Октавий слушал Агриппу, не прерывая. По обычаю, он, приемный сын, должен был преследовать убийц отца, но амнистия препятствовала этому.
- Как обойти ее? - говорил он. - Не отомстив за Цезаря, я не могу принять его имя. Для всех я - Гай Октавий.
- Нет, Цезарь, - льстиво ответил Агриппа. - Для нас ты именно Цезарь… Воля диктатора и императора священна, и скоро весь Рим, провинции и легионы назовут тебя этим именем.
- Но амнистия, амнистия, - простонал Октавий, - Неужели боги не научат меня, что делать?.. Должен ли я получить наследство Цезаря? Тесть не советует принимать, а Цицерон отмалчивается…
- Цицерон - хитрец. Ты обворожил его, а мы, твои приближенные, не понравились ему; оттого оратор был мрачен во время беседы с тобою. Его коробило, что мы величали тебя Цезарем, и он нарочно называл тебя Гаем Октавием.
- Все это так, и душа моя печальна, - сказал Октавий и стал объяснять Агриппе причину наглого обращения с ним оратора. Цицерон, конечно, знал, что убийца Цезаря Децим Брут, прибывший в Цизальпинскую Галлию, был признан легионами вождем, а Секст Помпей заключил мир с Антонием, и его испанские легионы находились на стороне заговорщиков. Располагая войсками Децима и Секста, аристократы ободрились, и Цицерон открыто радовался. Затем Октавий стал говорить о надеждах аристократии.
- Оратор удручен, - прервал его Агриппа, - бесполезность умерщвления Цезаря очевидна.
Это было верно. Так называемая "казнь Цезаря всем Римом" оказалась простым убийством. Вместо спокойствия надвигалась новая гражданская война: Антоний объединял ветеранов, возбуждая их слухами о посягательствах сената на решения Цезаря. Он говорил, что аристократы желают отнять у ветеранов милости, дарованные Цезарем, а уступить - значит лишиться всего; единственная мера против посягательств сената - это отпор ему, борьба на смерть.
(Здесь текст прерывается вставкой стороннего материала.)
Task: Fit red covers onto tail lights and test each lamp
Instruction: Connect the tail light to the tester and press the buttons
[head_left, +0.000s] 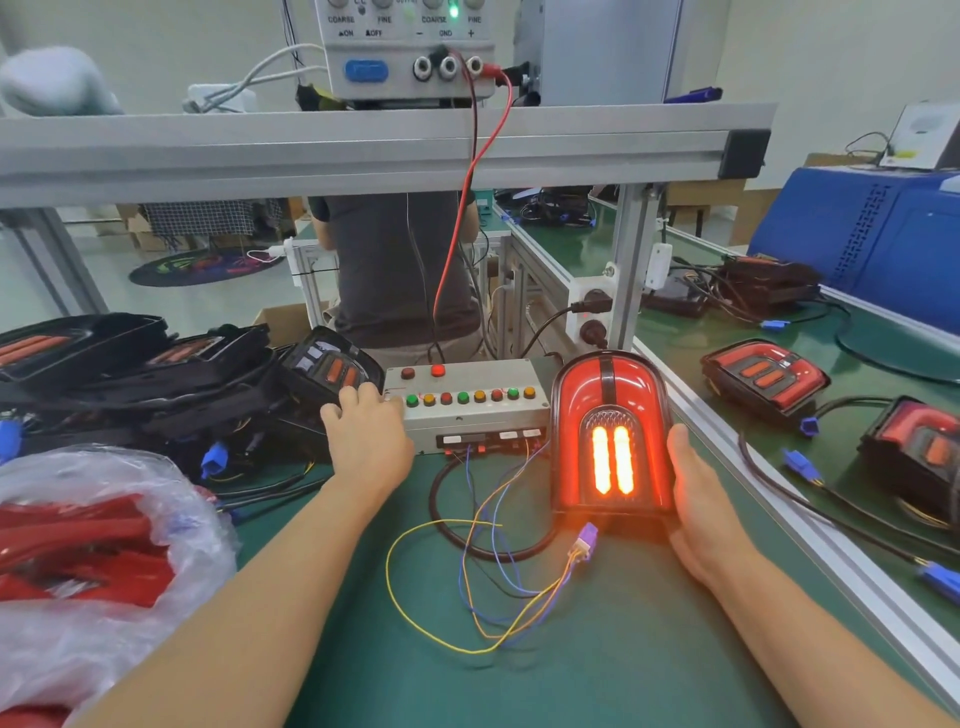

В доказательство правильности своих слов Антоний занялся основанием новой колонии в Кизилике. Однако ветеранам этого было мало: раздраженные неустойчивым положением в республике, они обвиняли Антония в бездеятельности. "Почему не мстишь за Цезаря? - кричали они. - Что медлишь? Скажи слово, и наши мечи дружно заработают по головам и спинам врагов".
- Что нам заботы и горести Цицерона? - пожал плечами Октавий.
Агриппа сказал вполголоса:
- Я беседовал с Аттиком. Он говорит, что оратор решил, который уже раз, уехать в Грецию: "Старость делает меня угрюмым. Все опротивело. К счастью, жизнь моя кончена". Аттик советовал, чтобы он для спасения республики заставил сенат ввести военное положение.
Слушая Агриппу, Октавий думал. Рим был во власти ветеранов и плебса. После бегства заговорщиков аристократы рассеялись. На кого опереться? На Антония? Но Антоний заискивал перед ветеранами и плебеями - людьми, которых Октавий не любил. Однако выбора не было: ветераны и плебеи - сила, при помощи которой можно добиться власти. И Октавий решил: "Нужно стремиться, чтоб сила работала на меня. Плебс ожидает денег, обещанных Цезарем, а так как я - сын диктатора, то народ примет меня с радостью, если я объявлю, что эти сестерции сын выдает за отца".
Размышления его были прерваны оживленным смехом и говором друзей, входивших в таблинум.